Okkervil River – The stands in. Recensione
“The Stand Ins” raccoglie brani nati durante la lavorazione di “The Stage Names” che per varie ragioni non vi hanno trovato una collocazione. La continuità che si riflette nei titoli e nelle copertine (quella di “The Stage Ins” mostra il proprietario della mano che spunta dall’acqua in “The Stage Names”), è soprattutto di carattere tematico.
Quest’ultimo lavoro degli Okkervil River prosegue il viaggio metateatrale nel mondo della musica iniziato nel disco precedente che porta a galla il non molto roseo punto di vista dell’artista, o meglio, di Will Sheff. I testi dei due album sono colmi di rimandi e parallelismi: “Savannah Smiles” e l’intimistica “Starry Stairs”, ad esempio, presentano la storia di una groupie narrata prima attraverso la prospettiva del padre e poi attraverso quella della protagonista.
Si tratta, in realtà, di uno dei tanti personaggi ricorrenti nella discografia della band texana ed è presente anche come soggetto principale dell’incontro raccontato dalla rockstar in “Girl in port” e come voce narrante dello stesso episodio nella delicata ballata “Blue Tulip”.
Altra figura centrale è quella del fan, del suo modo di divinizzare la rockstar e di ricercare verità assolute in canzoni dal significato pressoché nullo. Esplicito, in questo senso, il testo di “Pop Lie” (che si ricollega perfettamente a quello di “Unless it’s kicks” del disco precedente):
“He’s the liar who lied in his pop song
The liar who lied in his pop song
And you’re lying when you sing along”
In “The Stage Ins” ritroviamo i tratti caratteristici della musica degli Okkervil River: le melodie orecchiabili e accattivanti guidate da uno stile vocale cadenzato ed intenso, le energiche chitarre, la batteria incalzante.

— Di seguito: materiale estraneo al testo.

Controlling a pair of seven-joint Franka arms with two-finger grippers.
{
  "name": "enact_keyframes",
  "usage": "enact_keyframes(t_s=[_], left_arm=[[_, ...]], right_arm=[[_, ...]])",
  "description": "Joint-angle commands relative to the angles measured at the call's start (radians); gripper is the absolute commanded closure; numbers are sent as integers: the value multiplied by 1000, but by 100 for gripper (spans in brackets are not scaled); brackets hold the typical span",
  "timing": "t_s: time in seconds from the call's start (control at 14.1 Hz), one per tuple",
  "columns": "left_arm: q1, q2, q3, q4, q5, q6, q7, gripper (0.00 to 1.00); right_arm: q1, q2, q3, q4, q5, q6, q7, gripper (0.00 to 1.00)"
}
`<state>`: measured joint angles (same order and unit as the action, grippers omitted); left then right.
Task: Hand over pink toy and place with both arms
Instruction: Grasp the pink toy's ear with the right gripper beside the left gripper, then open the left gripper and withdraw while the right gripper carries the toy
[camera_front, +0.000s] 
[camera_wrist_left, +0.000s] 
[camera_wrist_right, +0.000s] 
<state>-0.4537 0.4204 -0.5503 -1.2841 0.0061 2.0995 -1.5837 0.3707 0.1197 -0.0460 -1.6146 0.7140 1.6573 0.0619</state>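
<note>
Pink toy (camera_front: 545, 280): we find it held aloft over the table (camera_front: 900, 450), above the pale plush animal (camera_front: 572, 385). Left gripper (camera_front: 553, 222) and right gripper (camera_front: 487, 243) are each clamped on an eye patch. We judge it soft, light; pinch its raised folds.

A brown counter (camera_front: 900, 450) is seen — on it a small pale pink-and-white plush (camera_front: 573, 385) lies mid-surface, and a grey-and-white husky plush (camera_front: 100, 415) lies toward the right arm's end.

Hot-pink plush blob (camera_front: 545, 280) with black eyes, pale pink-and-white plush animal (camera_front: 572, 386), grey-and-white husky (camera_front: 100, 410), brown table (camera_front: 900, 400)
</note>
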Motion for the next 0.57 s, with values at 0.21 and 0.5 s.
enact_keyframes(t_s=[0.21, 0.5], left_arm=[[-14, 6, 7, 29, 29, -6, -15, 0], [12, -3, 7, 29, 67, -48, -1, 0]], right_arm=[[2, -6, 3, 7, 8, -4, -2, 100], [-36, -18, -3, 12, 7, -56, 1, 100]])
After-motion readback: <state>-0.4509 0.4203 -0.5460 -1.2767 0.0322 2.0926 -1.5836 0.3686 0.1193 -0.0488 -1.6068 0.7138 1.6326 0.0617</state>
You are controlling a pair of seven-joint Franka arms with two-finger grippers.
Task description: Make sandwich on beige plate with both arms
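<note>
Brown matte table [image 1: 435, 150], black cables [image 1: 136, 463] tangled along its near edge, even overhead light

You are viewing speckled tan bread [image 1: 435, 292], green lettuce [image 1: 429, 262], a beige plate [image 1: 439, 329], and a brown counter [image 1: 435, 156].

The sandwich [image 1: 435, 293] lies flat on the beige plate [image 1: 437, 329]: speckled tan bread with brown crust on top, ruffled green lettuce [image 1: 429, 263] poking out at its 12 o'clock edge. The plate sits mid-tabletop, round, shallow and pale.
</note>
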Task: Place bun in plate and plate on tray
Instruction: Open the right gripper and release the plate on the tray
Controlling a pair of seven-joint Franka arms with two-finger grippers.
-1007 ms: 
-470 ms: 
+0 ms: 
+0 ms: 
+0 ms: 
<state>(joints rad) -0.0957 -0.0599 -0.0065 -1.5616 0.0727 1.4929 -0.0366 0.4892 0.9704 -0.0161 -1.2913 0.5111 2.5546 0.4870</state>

Ma emergono anche elementi di distacco dal lavoro precedente, come la preponderanza delle testiere, i suoni più puliti e gli arrangiamenti più curati, che in realtà rendono il tutto più scorrevole e meno d’impatto rispetto a “The Stage Names” (e personalmente mi fanno pensare ad una caramella alla fragola, di quelle dure però; ad ogni modo penso che questo sia un problema mio e che dovrei iniziare ad assumere meno zuccheri).
Ma tornando agli Okkervil River: nonostante gli arrangiamenti più orecchiabili le atmosfere restano cupe e nostalgiche, cariche di disillusioni e solitudine, senza rinunciare però all’ironia (basti pensare alla tragicomica “Singer Songwriter”). I brani sono separati da tre intermezzi strumentali dal carattere più angosciato e malinconico e l’album si conclude con l’ennesimo richiamo a “The Stage Names”, il più esplicito. “Bruce Wayne Campbell Interviewed On The Roof Of The Chelsea Hotel, 1979” è una finta intervista alla popstar precocemente ed inaspettatamente dimenticata dal pubblico costruita sulla stessa linea strumentale, melodica e tematica di “John Allyn Smith Sails”.
Nel complesso si tratta di un’opera omogenea, coerente, ben strutturata e molto scorrevole, ma che non porta grandi novità e proprio per questo rischia di passare inosservata dopo “The Stage Names”, un capitolo in sé già esaustivo e senza bisogno di appendici.